**Instructions for the task**
Repeat only the lines running from the beginning of the material through the line that contains "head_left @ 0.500".

%%

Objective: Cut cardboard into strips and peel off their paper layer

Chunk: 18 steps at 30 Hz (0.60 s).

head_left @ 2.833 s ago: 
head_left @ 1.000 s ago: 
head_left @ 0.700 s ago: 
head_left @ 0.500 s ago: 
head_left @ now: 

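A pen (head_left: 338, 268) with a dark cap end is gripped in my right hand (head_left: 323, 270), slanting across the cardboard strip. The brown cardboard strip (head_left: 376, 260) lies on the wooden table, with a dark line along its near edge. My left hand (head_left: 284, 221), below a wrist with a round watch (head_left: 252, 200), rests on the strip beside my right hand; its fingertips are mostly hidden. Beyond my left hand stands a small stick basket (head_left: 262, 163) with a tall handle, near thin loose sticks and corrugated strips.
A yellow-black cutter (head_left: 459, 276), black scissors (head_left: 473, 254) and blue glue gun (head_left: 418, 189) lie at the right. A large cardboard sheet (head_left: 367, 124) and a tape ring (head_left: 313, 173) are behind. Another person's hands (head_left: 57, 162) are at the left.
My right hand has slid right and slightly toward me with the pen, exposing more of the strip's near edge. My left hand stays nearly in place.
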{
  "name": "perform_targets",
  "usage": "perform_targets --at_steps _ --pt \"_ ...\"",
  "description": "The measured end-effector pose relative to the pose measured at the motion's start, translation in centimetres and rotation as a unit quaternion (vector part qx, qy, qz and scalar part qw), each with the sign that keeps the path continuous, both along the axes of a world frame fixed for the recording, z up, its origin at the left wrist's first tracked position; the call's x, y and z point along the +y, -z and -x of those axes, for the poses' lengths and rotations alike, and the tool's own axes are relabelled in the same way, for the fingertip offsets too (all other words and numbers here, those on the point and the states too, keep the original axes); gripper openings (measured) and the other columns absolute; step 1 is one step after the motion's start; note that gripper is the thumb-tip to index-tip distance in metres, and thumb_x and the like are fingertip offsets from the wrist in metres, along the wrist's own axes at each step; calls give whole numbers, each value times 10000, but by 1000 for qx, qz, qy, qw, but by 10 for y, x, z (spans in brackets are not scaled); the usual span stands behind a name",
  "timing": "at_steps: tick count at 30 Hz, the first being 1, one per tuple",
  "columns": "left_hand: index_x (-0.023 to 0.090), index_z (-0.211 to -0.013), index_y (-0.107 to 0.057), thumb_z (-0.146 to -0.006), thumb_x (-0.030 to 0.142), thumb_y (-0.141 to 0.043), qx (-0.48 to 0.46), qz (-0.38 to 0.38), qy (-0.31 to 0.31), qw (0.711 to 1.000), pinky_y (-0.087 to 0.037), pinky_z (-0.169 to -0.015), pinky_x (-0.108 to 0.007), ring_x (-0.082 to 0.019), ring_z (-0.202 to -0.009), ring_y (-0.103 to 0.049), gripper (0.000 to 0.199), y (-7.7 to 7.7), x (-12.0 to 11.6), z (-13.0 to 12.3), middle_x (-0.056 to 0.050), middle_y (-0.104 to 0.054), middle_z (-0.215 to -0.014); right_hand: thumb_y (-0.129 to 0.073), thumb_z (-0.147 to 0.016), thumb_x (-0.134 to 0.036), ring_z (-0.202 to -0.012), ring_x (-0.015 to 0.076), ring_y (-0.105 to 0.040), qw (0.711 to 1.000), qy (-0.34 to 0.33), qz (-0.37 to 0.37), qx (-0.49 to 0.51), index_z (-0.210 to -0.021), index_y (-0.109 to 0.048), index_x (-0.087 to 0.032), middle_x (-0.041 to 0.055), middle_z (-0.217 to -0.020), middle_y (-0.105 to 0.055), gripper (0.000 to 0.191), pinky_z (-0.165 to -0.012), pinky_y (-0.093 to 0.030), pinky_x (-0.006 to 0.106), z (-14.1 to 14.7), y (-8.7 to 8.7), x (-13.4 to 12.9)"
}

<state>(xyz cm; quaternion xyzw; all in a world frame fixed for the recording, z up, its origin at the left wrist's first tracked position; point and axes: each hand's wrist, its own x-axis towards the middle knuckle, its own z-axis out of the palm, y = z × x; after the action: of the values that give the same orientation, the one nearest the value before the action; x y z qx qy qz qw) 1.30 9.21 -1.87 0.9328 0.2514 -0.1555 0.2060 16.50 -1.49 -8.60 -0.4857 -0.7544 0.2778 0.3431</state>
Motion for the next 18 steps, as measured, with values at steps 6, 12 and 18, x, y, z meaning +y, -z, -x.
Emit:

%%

**Exercise output**
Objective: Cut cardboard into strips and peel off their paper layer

Chunk: 18 steps at 30 Hz (0.60 s).

head_left @ 2.833 s ago: 
head_left @ 1.000 s ago: 
head_left @ 0.700 s ago: 
head_left @ 0.500 s ago: 

With this, the answer is done.